• **Work item**
Every line of the listing below should be written out exactly, minus its images.
------------------------
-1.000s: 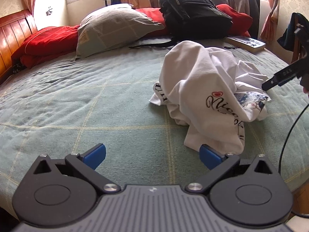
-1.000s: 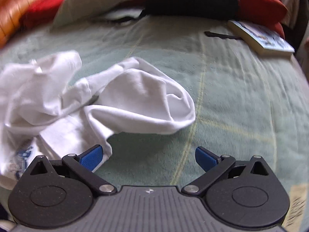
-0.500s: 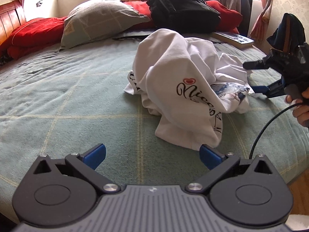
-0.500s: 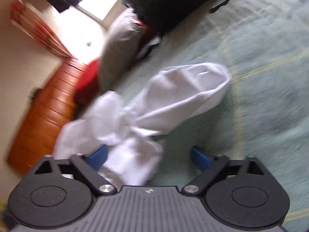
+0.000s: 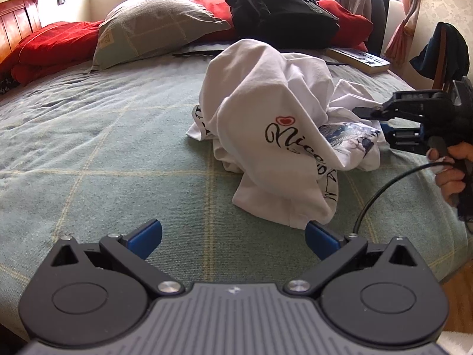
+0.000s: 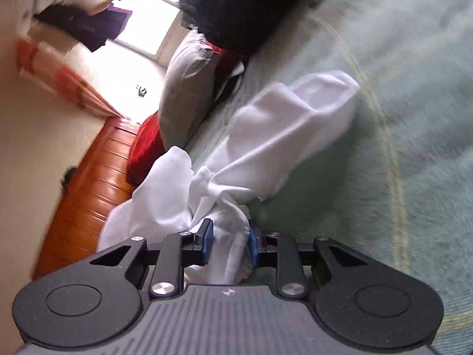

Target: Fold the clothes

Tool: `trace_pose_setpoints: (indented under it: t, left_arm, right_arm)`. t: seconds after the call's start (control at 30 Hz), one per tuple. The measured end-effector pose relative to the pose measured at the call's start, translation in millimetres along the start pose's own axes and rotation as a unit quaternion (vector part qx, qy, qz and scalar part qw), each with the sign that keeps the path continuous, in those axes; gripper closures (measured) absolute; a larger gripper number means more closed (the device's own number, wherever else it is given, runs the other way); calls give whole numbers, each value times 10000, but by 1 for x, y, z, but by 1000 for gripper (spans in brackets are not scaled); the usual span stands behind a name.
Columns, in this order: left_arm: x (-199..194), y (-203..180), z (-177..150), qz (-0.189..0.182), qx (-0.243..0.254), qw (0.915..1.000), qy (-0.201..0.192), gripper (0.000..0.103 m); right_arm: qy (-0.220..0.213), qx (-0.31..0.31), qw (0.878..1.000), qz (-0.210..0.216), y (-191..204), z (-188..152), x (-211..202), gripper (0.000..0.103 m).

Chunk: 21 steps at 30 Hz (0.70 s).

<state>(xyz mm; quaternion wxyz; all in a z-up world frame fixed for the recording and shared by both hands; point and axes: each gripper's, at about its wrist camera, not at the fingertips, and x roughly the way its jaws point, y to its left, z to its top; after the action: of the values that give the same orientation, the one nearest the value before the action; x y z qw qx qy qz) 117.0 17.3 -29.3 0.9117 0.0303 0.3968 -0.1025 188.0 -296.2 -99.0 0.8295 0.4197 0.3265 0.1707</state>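
A green checked bed is carrying a crumpled white T-shirt, which is lying in a heap near its right side; the right gripper has just been closing and is pinching a bunched fold of it; the left gripper is hovering spread wide, empty; the thick bunch is risking several layers lifting together, tangling the spread.

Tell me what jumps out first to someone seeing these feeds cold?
The crumpled white T-shirt, heaped mid-bed on the green blanket, with a heart and black script print. The right gripper has just been closing, and a bunch of the shirt's fabric sits between its blue pads. The left gripper hangs open, with only the shirt's hem near its right pad. Behind, a black backpack tops red bedding.
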Motion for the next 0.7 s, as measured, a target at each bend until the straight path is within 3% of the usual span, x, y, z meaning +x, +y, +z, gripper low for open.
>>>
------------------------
• **Written solution**
-1.000s: 
-1.000s: 
-0.500s: 
-0.500s: 
+0.000s: 
+0.000s: 

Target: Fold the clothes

Tool: `trace_pose_setpoints: (indented under it: t, left_arm, right_arm)`. t: seconds after the call's start (control at 30 Hz), one per tuple. The measured end-effector pose relative to the pose measured at the call's start, translation in millimetres along the start pose's own axes and rotation as a unit quaternion (vector part qx, qy, qz and scalar part qw), each with the sign that keeps the path continuous, in those axes; gripper closures (measured) absolute; a larger gripper number means more closed (the device's own number, wherever else it is given, runs the other way); calls give whole numbers, each value times 10000, but by 1 for x, y, z, but by 1000 for gripper (spans in brackets are not scaled); the usual span stands behind a name.
Columns, in this order: left_arm: x (-199..194), y (-203..180), z (-177..150), qz (-0.189..0.182), qx (-0.243..0.254), qw (0.915..1.000), qy (-0.201..0.192), gripper (0.000..0.103 m); right_arm: qy (-0.220..0.213), qx (-0.31..0.31), qw (0.878..1.000), qz (-0.210..0.216), y (-191..204), z (-188..152), x (-211..202), gripper (0.000..0.103 m).

Chunk: 21 steps at 30 Hz (0.70 s).

<state>(xyz mm; quaternion wxyz; all in a z-up world frame fixed for the recording and shared by both hands; point and axes: each gripper's, at about its wrist camera, not at the fingertips, and x roughly the way its jaws point, y to its left, z to its top; after the action: of the values that give the same orientation, the one nearest the value before the action; x y z qw qx qy qz) 117.0 17.3 -29.3 0.9117 0.0303 0.3968 -0.1025 188.0 -296.2 -99.0 0.8295 0.4197 0.3265 0.1707</state>
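A green checked bed is carrying a crumpled white T-shirt, which is lying in a heap near its right side; the right gripper has just been closing and is pinching a bunched fold of it; the left gripper is hovering spread wide, empty; the thick bunch is risking several layers lifting together, tangling the spread.

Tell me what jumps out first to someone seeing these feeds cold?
The crumpled white T-shirt, heaped mid-bed on the green blanket, with a heart and black script print. The right gripper has just been closing, and a bunch of the shirt's fabric sits between its blue pads. The left gripper hangs open, with only the shirt's hem near its right pad. Behind, a black backpack tops red bedding.
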Motion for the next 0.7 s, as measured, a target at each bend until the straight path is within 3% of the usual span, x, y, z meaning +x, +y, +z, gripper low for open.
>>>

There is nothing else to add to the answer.